*Problem description*.
All lines below starting at the one that holds "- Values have" and ending at the one that holds "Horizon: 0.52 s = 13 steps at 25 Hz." should be printed exactly, ends included. Pictures should not be printed, nor anything else.

*Data records*.
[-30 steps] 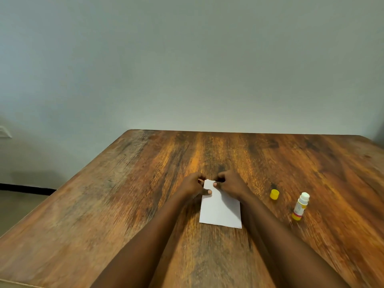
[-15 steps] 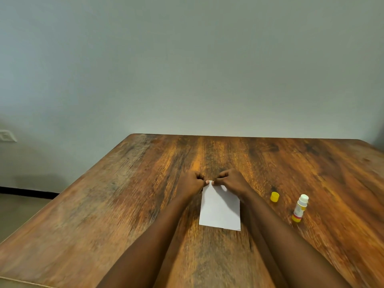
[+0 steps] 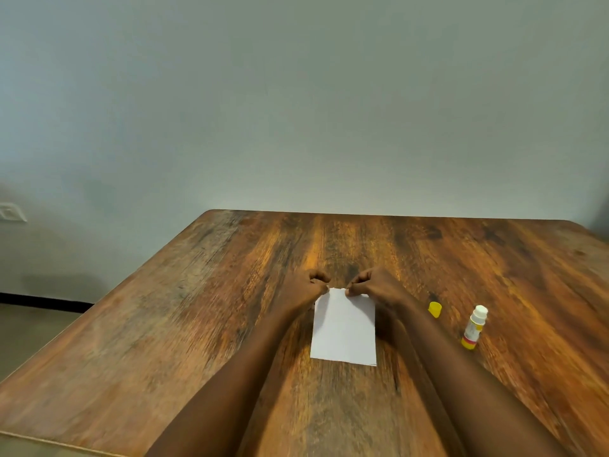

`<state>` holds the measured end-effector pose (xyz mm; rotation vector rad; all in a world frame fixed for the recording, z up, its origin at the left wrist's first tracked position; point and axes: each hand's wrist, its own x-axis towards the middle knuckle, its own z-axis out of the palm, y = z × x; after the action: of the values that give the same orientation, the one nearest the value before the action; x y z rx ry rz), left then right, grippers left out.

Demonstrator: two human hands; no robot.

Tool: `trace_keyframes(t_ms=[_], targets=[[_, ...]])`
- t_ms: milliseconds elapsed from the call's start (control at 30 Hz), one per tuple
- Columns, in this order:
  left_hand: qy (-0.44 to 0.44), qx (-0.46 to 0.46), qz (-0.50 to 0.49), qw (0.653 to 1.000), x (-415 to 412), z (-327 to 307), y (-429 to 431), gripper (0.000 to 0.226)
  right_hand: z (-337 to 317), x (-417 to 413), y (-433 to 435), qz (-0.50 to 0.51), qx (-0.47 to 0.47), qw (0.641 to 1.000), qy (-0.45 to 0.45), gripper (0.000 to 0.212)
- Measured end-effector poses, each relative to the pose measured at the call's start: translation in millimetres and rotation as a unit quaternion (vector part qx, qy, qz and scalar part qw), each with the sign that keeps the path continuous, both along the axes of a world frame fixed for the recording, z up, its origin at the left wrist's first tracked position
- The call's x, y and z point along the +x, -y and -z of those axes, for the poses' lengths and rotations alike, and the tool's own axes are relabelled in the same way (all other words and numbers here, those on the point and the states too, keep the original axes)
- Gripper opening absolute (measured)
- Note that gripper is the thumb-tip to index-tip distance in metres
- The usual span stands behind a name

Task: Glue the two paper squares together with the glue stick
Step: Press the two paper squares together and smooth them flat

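A white paper [image 3: 344,328] lies on the wooden table [image 3: 164,324] in front of me; I cannot tell whether it is one square or two stacked. My left hand [image 3: 304,290] pinches its far left corner with curled fingers. Close beside it, my right hand [image 3: 375,286] pinches the far edge, which is lifted slightly. The glue stick [image 3: 473,327], white with a yellow base, stands uncapped to the right of the paper. Its yellow cap [image 3: 435,309] rests on the table between the paper and the stick.
The table ends at a pale wall [image 3: 296,110] at the back. Its left edge drops to the floor [image 3: 29,331]. A wall socket [image 3: 11,212] sits at the far left.
Both hands have stayed at the paper's far edge, and their fingertips have drawn closer together there. The camera has tilted slightly. The glue stick and cap have not moved.
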<state>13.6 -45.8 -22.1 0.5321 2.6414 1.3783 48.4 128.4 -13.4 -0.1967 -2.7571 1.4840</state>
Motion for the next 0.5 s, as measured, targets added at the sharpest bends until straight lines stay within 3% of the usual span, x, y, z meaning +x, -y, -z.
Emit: trace_keyframes(t_ms=[133,267,500], targets=[[-0.039,-0.035,0.007,0.999,2.4,-1.2,-8.2,0.019,1.2,-0.2,4.2,-0.009,-0.006,1.000,0.003,0.017],[-0.041,-0.067,-0.001,0.997,1.5,2.0,-6.5,0.017,4.3,1.4,1.8,-0.014,-0.025,0.999,0.016,0.004],[-0.024,-0.063,-0.012,0.998,3.4,1.5,-2.8,0.018,5.2,5.6,-1.0,0.060,-0.123,0.990,0.025,0.003]])
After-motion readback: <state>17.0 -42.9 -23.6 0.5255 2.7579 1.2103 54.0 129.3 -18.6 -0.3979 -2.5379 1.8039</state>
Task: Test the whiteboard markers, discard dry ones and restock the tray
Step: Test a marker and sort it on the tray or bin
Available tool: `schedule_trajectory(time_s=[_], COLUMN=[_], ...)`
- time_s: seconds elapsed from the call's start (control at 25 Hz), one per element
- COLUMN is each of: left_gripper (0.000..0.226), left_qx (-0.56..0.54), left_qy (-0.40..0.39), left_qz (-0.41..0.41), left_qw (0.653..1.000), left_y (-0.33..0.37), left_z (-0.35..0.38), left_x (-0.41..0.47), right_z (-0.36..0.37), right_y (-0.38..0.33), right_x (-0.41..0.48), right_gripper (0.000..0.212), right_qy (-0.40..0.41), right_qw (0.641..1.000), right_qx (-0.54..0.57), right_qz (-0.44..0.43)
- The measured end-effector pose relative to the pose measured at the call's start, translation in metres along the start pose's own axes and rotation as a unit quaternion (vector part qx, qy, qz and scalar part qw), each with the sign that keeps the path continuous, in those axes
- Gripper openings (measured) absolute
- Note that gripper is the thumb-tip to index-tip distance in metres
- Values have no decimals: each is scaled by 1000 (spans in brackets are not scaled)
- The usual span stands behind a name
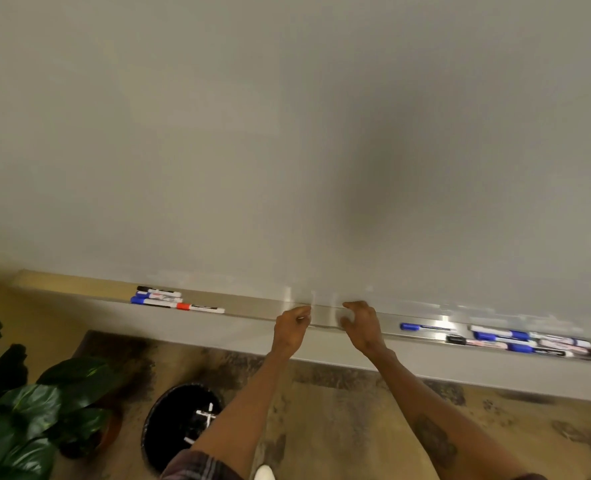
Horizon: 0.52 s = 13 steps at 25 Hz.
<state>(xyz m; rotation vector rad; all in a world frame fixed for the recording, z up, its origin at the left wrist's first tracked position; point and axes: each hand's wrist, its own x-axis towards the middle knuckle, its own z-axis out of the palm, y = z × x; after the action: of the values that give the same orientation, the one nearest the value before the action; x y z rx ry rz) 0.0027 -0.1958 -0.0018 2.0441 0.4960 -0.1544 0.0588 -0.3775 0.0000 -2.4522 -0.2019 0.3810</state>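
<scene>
Head view: left hand (292,325) at the front lip of the tray (252,312), fingers curled in toward the thumb; too blurred to tell whether pinching anything. Right hand (361,323) just beside it, apart from it, over the same lip, fingers bent loosely like a claw, nothing in them. Both forearms bare, reaching up from the bottom edge; plaid sleeve (197,465) on the left arm.

Tray running along the bottom of the whiteboard (287,133), bare metal between the hands. Four markers (169,299) lying in the tray well to the left: black-capped, two blue, one red-banded nearest the hands. Single blue marker (425,327) lying flat near the right hand. Small black piece (456,339) on the tray edge past it, cap or not unclear. Pile of markers (533,341) farther right, mostly blue caps, overlapping, blurred.

Below the tray on the left: round bin (155,427) with black liner on the floor, white marker bodies (205,415) inside. Leafy plant (27,410) at far left. Patterned brown floor (356,410).
</scene>
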Motion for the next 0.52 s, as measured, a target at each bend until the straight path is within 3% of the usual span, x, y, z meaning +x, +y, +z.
schedule_trajectory(time_s=[0.32, 0.52], left_gripper=[30, 22], left_qx=[2, 9], left_qy=[-60, -58], left_qz=[6, -23], left_qw=[998, 998], left_y=[73, 97], left_z=[118, 174], left_x=[-7, -6], right_z=[-87, -118], right_y=[130, 191], right_x=[-19, -27], right_gripper=[35, 31], right_qy=[76, 138], right_qw=[994, 980], right_qx=[19, -14], right_qz=[82, 143])
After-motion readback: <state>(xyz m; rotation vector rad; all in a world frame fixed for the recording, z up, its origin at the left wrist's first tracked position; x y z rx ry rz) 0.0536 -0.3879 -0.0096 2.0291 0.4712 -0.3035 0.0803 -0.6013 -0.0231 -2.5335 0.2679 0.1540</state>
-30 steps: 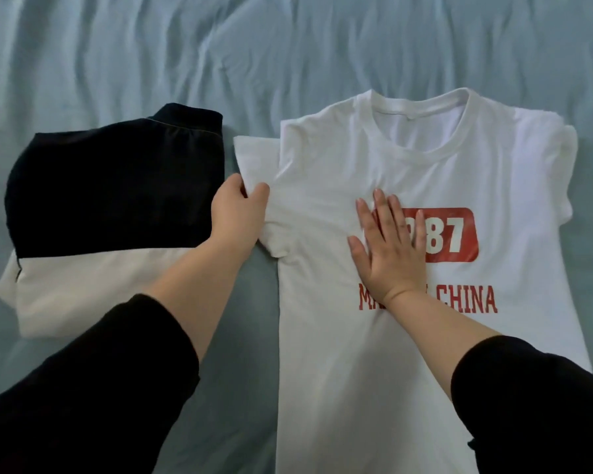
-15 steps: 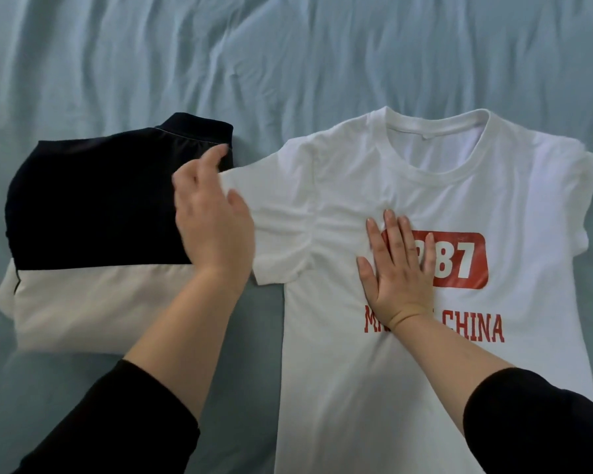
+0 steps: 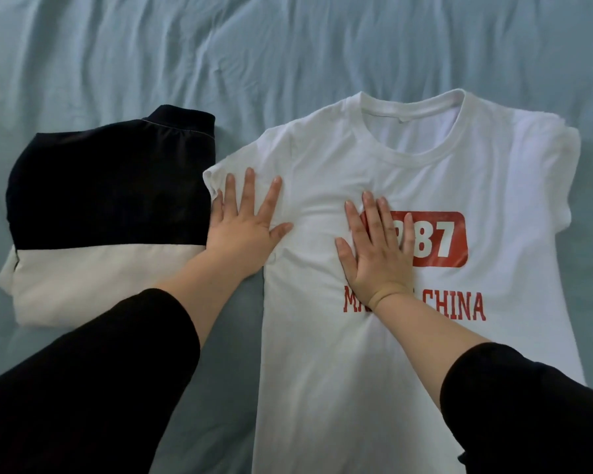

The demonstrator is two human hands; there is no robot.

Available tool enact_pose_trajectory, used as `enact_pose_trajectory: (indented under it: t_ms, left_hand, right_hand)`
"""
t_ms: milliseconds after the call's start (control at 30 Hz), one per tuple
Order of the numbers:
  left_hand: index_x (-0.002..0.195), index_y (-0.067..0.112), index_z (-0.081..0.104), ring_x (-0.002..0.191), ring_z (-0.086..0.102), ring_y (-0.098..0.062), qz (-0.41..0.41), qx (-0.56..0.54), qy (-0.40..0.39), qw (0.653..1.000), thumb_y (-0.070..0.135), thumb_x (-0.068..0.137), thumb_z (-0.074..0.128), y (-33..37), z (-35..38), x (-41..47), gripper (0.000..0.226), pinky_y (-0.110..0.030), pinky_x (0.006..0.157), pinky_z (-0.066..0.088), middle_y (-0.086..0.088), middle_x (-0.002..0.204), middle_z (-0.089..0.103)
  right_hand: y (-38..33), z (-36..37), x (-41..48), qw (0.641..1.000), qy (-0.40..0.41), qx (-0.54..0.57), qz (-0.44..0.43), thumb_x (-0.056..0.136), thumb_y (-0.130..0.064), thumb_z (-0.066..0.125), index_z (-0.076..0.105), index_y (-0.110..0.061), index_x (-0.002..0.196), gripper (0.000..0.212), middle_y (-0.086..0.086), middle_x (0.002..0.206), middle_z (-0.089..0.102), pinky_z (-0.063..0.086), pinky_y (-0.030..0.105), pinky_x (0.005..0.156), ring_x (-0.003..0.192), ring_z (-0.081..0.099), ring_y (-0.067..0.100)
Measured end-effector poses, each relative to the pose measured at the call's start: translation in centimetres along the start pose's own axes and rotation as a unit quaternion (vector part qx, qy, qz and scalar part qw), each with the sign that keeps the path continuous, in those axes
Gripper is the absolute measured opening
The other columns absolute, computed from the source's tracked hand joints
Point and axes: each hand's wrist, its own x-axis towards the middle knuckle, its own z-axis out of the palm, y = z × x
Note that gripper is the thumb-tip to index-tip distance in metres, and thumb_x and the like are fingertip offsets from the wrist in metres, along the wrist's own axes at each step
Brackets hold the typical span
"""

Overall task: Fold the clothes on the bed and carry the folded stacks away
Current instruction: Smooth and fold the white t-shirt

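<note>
A white T-shirt [image 3: 425, 354] with red print lies face up on the bed, collar away from me. Its left sleeve is spread out flat to the side. My left hand [image 3: 245, 227] presses flat on that sleeve with fingers spread. My right hand [image 3: 374, 248] lies flat on the chest, covering part of the red print. A folded black and white garment [image 3: 107, 213] sits to the left of the shirt, touching the sleeve's edge.
The light blue bed sheet [image 3: 288, 46] is wrinkled and stretches out beyond the clothes. My black sleeves fill the lower corners of the view.
My left hand drew the shirt's left sleeve outward, lifted, then came down flat on it. My right hand stayed pressed on the chest. The view shifted slightly.
</note>
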Motion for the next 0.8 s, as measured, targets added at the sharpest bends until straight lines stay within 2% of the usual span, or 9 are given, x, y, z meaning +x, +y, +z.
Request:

*Result*.
- Values have no decimals: each is scaled by 1000 (spans in brackets are not scaled)
- The usual span stands behind a name
Horizon: 0.52 s = 13 steps at 25 Hz.

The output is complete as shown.